José Cáceres exige “disculpas públicas” por las cámaras halladas en despachos oficiales, apoyado en la reconstrucción periodística que señala que el sistema habría sido instalado en 2018 y desactivado en 2019. Pero el título real del escándalo es otro: Cáceres pide perdón por lo que pasa en una cámara, y no pide perdón por lo que pasó en su Cámara.
Y antes de que alguien intente correr el debate: esto no es una campaña a favor de Frigerio. Este medio lo cuestiona con dureza cuando hay transformaciones que no aparecen, cuando abundan medidas de maquillaje y reformas a media máquina. Justamente por eso molesta más: porque el peronismo podría plantarse con seriedad, pero aparece Cáceres a pedir “disculpas públicas” y lo único que genera es vergüenza ajena.
Si Cáceres quiere hablar de institucionalidad, que empiece por explicar lo que —según investigaciones periodísticas— funcionó en el Senado entrerriano como “mesa de dinero”: un circuito financiero interno, un “cambio” montado en oficinas públicas, en tiempos donde el país vivía restricciones cambiarias. Esa historia no la inventó un tuit: fue publicada como investigación y derivó en expedientes y menciones judiciales en notas posteriores. Y en ese universo aparecen los nombres que vos marcás: Lautaro Schiavoni (Prosecretaría) y Mauro Urribarri (Secretaría del Senado), mencionados en coberturas que los vinculan al clima y a los señalamientos del caso.
Después está el capítulo que el peronismo de aparato nunca quiere mirar de frente: los familiares. No hablamos de “errores administrativos”, hablamos de una cultura política. Hay publicaciones periodísticas que describen nombramientos y recategorizaciones al final de aquella gestión en el Senado, con decretos firmados por Cáceres y, según el caso, por Schiavoni o por Mauro Urribarri. Ahí figura, por ejemplo, la designación de Rita María Eva Cáceres por decreto con fecha retroactiva. Y también aparecen decretos firmados por Cáceres y Schiavoni favoreciendo al hijo mayor de Urribarri.
Otro párrafo inevitable: la “militancia”. La militancia de Cáceres —la que se ve y se padece— no es épica ni doctrina: es aparato rentado, batucada, grupos pagos para hacer bulto, y el “Grupo Paraná” como utilería de poder. Bombos para tapar gestión, fotos para simular calle, y contratos para aceitar la maquinaria. Esa es la degeneración: cuando el partido deja de ser comunidad política y se convierte en empresa de administración de cargos.
Y ahí entra el núcleo de la bronca social: la generación ñoqui. La provincia obligada a tragarse “talentos” cuyo único currículum es ser sobrino de alguien, vivir del Estado, cebar mate y mirar pasar la vida desde un escritorio que paga el contribuyente. Mientras la gente labura, el aparato cobra. Mientras el vecino ajusta, el aparato se blinda. Y después aparecen a pedir “disculpas públicas” como si fueran externos al desastre.

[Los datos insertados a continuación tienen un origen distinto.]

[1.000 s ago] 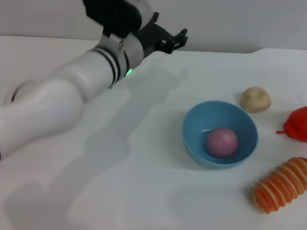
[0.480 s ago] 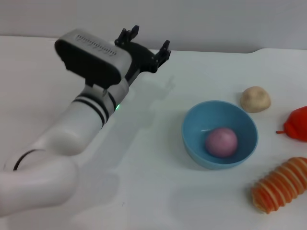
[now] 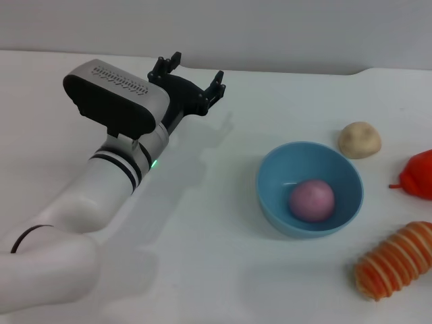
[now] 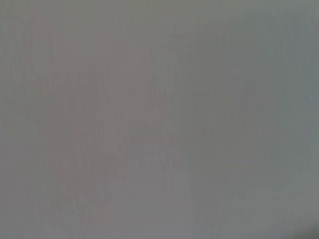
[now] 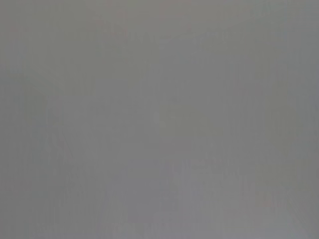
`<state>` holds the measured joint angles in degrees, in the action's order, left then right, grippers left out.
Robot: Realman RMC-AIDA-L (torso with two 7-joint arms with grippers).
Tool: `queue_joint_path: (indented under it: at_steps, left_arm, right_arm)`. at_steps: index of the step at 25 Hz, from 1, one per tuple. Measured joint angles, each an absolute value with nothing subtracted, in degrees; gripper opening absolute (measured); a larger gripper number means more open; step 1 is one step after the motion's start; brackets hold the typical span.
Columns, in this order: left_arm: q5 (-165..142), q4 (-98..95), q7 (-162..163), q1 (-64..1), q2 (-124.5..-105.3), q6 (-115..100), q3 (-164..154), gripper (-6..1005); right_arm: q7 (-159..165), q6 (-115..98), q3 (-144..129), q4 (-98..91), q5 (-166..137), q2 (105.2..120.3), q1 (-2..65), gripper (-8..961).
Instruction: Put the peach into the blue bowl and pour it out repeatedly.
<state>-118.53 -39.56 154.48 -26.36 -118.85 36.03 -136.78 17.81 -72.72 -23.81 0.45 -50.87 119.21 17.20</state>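
The pink peach [image 3: 312, 200] lies inside the light blue bowl [image 3: 273, 177], which stands upright on the white table at the right of the head view. My left gripper [image 3: 192, 76] is open and empty, held over the back of the table, well to the left of the bowl and apart from it. The right gripper is out of view. Both wrist views show only a plain grey surface.
A beige lumpy ball [image 3: 360, 140] lies just behind the bowl to the right. A red fruit [image 3: 418, 175] sits at the right edge. An orange striped toy [image 3: 395, 261] lies at the front right. The white table [image 3: 223, 270] stretches left of the bowl.
My left arm has swung down and to the left; the gripper has drawn back from the far edge, farther from the bowl. The peach and bowl have not moved.
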Motion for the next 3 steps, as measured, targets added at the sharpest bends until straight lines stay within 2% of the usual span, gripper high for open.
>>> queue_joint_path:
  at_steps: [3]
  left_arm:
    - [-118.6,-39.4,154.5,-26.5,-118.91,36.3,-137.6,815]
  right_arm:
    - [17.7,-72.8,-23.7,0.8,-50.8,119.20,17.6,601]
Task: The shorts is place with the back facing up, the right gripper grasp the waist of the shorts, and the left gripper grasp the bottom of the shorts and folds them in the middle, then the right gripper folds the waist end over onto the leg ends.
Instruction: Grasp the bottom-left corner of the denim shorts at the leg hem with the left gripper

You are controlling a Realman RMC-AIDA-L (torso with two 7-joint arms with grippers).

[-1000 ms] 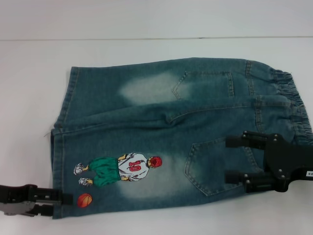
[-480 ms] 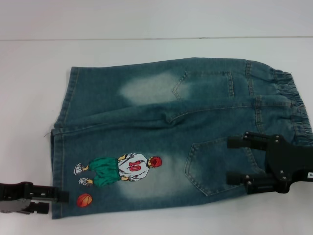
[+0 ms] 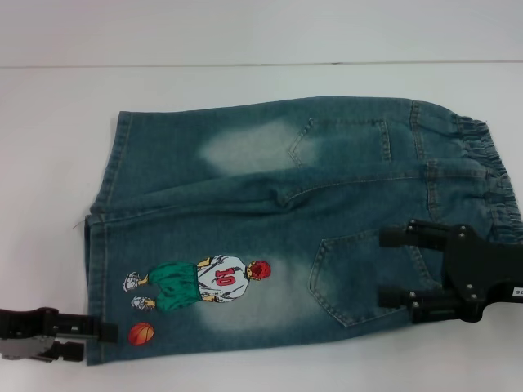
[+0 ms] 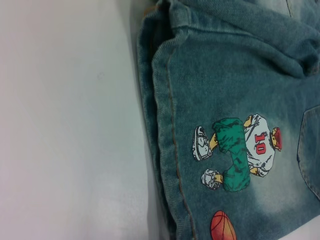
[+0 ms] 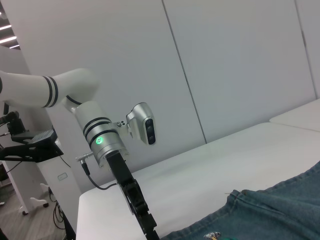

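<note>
The left pincer [image 3: 102,341] sits at the near left, fingers parted either side of the hem [image 3: 96,290] by the orange ball patch [image 3: 141,333]. The right pincer [image 3: 391,266] hangs open over the near back pocket [image 3: 351,278]. The shorts [image 3: 270,212] lie flat on the white worktop [image 3: 49,147], waistband [image 3: 490,175] far right

Blue-green faded denim shorts [image 3: 278,220] — pale bleached patches, orange basketball [image 3: 141,333], white table [image 3: 49,163]
</note>
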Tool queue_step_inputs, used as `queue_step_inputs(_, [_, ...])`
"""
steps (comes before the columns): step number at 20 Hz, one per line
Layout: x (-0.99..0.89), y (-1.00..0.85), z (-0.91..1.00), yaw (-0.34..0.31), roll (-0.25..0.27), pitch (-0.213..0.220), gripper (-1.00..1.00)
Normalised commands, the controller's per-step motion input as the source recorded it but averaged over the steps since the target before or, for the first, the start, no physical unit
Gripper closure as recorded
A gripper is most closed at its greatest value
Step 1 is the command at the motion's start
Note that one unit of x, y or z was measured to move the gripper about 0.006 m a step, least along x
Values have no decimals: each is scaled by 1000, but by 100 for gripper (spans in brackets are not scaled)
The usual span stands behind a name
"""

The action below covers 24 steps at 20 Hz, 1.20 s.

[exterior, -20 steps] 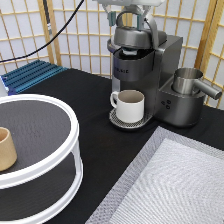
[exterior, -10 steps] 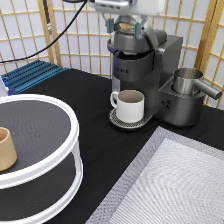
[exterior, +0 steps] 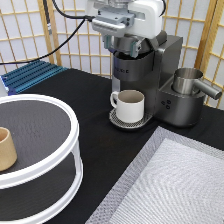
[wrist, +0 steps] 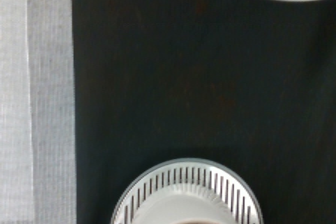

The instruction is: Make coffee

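- Far off to the exterior view's left of the gripper [exterior: 126, 46] and well below it, a tan handleless cup [exterior: 6, 149] stands on the upper deck of a round white two-tier stand [exterior: 76, 131]. Neither has been disturbed.
- Directly beneath the gripper, a cream-white mug [exterior: 131, 105] sits on the round slotted drip tray [exterior: 116, 120], handle pointing to the exterior view's left. The cup stage of the job looks already set up. The wrist view looks straight down on that drip tray [wrist: 187, 192] and the black table [wrist: 202, 75].
- The gripper has dropped and edged to the exterior view's left over the last second. It is now pressed close over the brew head of the dark coffee machine [exterior: 165, 65]. I judge the work is now at the machine's top.
- Whether the gripper is open, closed or holding anything, I cannot tell.
- The coffee pod shows in neither view. It could be hidden under the gripper or inside the brew head; I cannot say which.
- Just to the exterior view's right of the gripper and lower, a steel jug [exterior: 187, 80] rests on the machine's side.
- Below the gripper, towards the exterior view's bottom right, lies a grey woven mat [exterior: 175, 185].
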Motion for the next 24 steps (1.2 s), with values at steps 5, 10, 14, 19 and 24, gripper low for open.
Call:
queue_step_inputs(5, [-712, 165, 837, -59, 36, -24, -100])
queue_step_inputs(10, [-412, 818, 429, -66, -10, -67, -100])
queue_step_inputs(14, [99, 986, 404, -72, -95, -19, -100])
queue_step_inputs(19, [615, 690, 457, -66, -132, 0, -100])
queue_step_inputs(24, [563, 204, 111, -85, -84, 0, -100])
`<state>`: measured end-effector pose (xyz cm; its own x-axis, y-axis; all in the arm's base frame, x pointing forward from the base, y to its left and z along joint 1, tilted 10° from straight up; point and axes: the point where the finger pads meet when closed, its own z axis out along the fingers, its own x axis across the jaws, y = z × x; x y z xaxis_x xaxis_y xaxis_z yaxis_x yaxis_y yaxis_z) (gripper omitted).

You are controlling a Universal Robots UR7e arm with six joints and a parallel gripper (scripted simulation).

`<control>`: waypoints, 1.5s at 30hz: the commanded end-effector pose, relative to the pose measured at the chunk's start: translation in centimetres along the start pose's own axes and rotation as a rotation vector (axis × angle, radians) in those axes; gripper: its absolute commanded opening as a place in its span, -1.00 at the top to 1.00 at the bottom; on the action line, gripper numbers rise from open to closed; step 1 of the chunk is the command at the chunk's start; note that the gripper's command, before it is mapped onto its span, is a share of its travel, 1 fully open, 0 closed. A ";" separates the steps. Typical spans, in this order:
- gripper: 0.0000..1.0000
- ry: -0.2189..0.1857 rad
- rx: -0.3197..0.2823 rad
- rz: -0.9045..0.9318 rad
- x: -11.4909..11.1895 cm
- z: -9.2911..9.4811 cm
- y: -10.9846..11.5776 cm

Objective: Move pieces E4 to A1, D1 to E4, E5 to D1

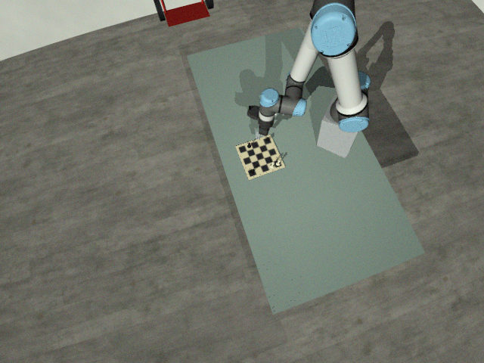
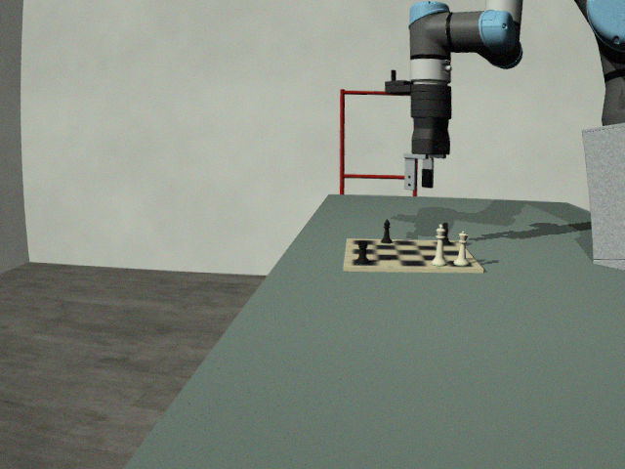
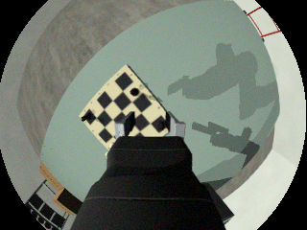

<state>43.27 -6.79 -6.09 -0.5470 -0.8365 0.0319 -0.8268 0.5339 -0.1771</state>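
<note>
The chessboard [image 1: 249,178] [image 2: 413,270] [image 3: 84,113] lies on the table. Its edge labels are too small to read; the layout fits A1 at back right in the top view. A black piece [image 1: 267,139] [image 2: 445,233] [image 3: 161,125] stands there, partly hidden in the exterior view. A slim black piece [image 1: 249,144] [image 2: 386,233] [image 3: 134,91] stands on D1. A black rook-like piece [image 1: 251,171] [image 2: 362,253] [image 3: 88,116] stands on E5. E4 looks empty. My gripper [image 1: 259,135] [image 2: 418,177] [image 3: 150,117] is open and empty, high above the board's back edge.
A tall white piece [image 1: 272,165] [image 2: 439,248] and a shorter white piece [image 1: 277,162] [image 2: 461,251] stand side by side on B5 and A5. The grey robot base block [image 1: 336,139] [image 2: 605,196] is to the right. A red frame [image 2: 342,141] stands beyond the table.
</note>
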 end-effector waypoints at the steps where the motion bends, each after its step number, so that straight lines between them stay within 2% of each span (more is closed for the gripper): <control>1: -1.00 -0.007 -0.001 -0.206 -0.7 0.0 -0.8; 8: -1.00 -0.007 0.000 -0.520 -1.7 0.0 -1.8; 10: -1.00 -0.007 0.000 -0.520 -1.7 0.0 -1.8; 25: -1.00 -0.007 0.002 -1.152 -3.3 -0.1 -3.3; 27: -1.00 -0.007 0.002 -1.152 -3.3 -0.1 -3.3; 40: -1.00 -0.007 0.004 -1.551 -3.9 -0.2 -3.9; 45: -1.00 -0.007 0.004 -1.615 -4.0 -0.2 -4.0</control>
<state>48.58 -5.58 -5.36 0.8225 -0.5407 0.1763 -0.5532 -0.8326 0.0273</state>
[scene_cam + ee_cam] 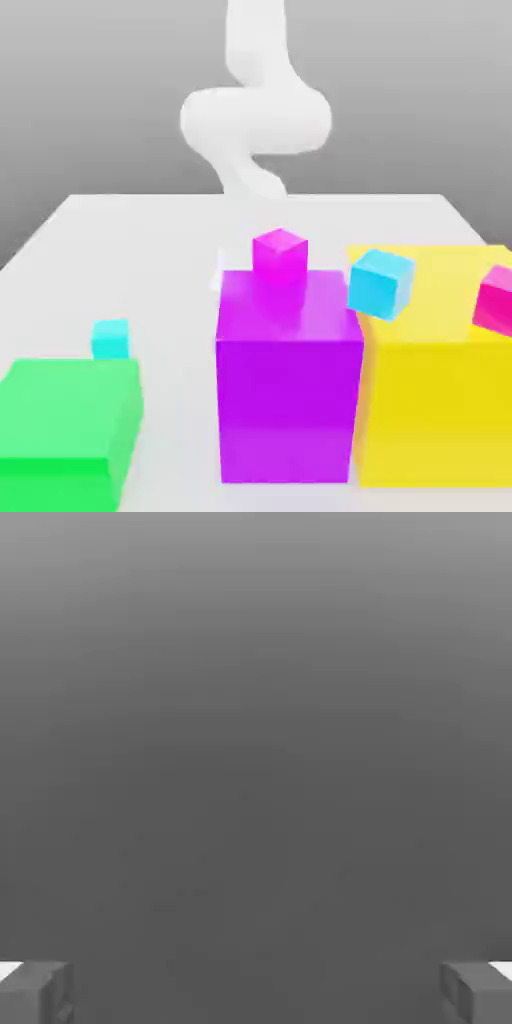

Por eso, exigir disculpas públicas por las cámaras es una escena de cinismo: estos tipos condenaron al peronismo a que gran parte de la sociedad lo perciba como una horda de ladrones. Si Cáceres quiere que alguien pida perdón, que arranque por lo más simple y lo más difícil: pedir perdón por lo que hicieron en la Cámara, por el Estado tomado por familias, por el aparato rentado y por la cultura del contrato como moneda política. Recién ahí —con vergüenza verdadera— puede hablar de disculpas ajenas.